# [Problem description]
Your reply should consist solely of the lines from the one containing "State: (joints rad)" through the end of the data, restated word for word.
======
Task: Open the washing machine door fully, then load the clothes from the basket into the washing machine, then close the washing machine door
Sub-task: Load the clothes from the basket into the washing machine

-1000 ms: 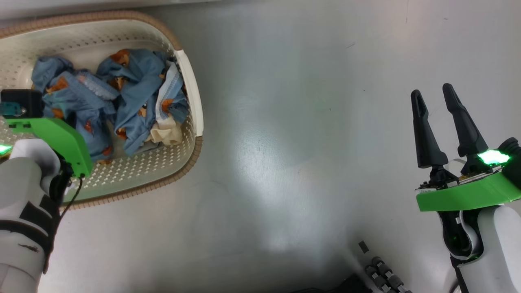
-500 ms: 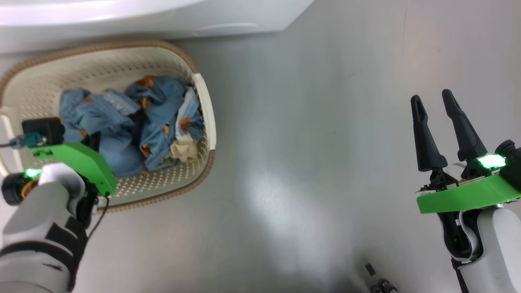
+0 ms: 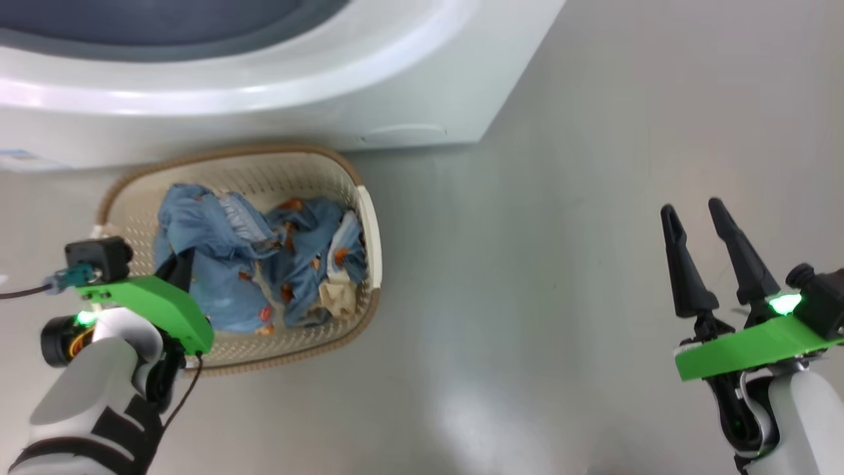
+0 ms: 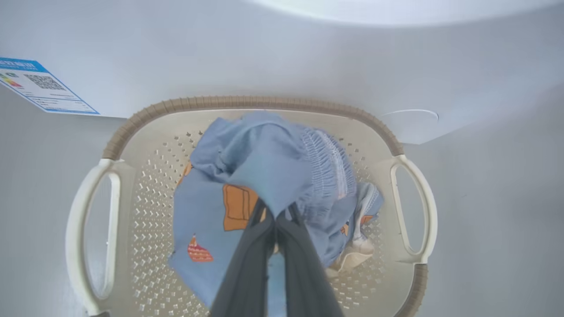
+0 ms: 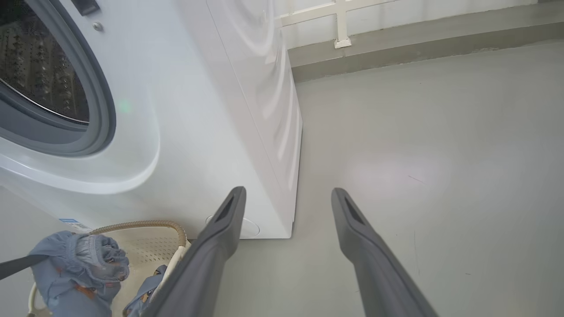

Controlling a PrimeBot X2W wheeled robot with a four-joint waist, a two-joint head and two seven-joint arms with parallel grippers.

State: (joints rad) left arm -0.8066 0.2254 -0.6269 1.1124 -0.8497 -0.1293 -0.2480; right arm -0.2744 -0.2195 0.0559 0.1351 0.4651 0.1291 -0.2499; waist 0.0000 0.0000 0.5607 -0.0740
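White forearms (image 3: 86, 396) banded in black carry bright green wrist plates (image 3: 745, 346) and glowing green lights (image 3: 783, 304); the right tool (image 3: 691, 206) and left tool (image 4: 277, 211) have long, tapered dark fingers (image 3: 686, 277).

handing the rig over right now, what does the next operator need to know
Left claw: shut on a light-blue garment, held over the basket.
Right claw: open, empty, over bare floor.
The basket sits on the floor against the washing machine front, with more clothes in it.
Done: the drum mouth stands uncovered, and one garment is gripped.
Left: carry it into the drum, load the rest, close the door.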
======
# [Output]
State: (joints rad) left arm -0.8066 0.2254 -0.6269 1.1124 -0.8497 -0.1293 -0.2480; right arm -0.2744 -0.2195 0.0559 0.1351 0.4651 0.1291 -0.2499; waist 0.0000 0.0000 0.5607 -0.0740
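White forearms (image 3: 86, 396) banded in black carry bright green wrist plates (image 3: 745, 346) and glowing green lights (image 3: 783, 304); the right tool (image 3: 691, 206) and left tool (image 4: 277, 211) have long, tapered dark fingers (image 3: 686, 277).

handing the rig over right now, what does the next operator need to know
Left claw: shut on a light-blue garment, held over the basket.
Right claw: open, empty, over bare floor.
The basket sits on the floor against the washing machine front, with more clothes in it.
Done: the drum mouth stands uncovered, and one garment is gripped.
Left: carry it into the drum, load the rest, close the door.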

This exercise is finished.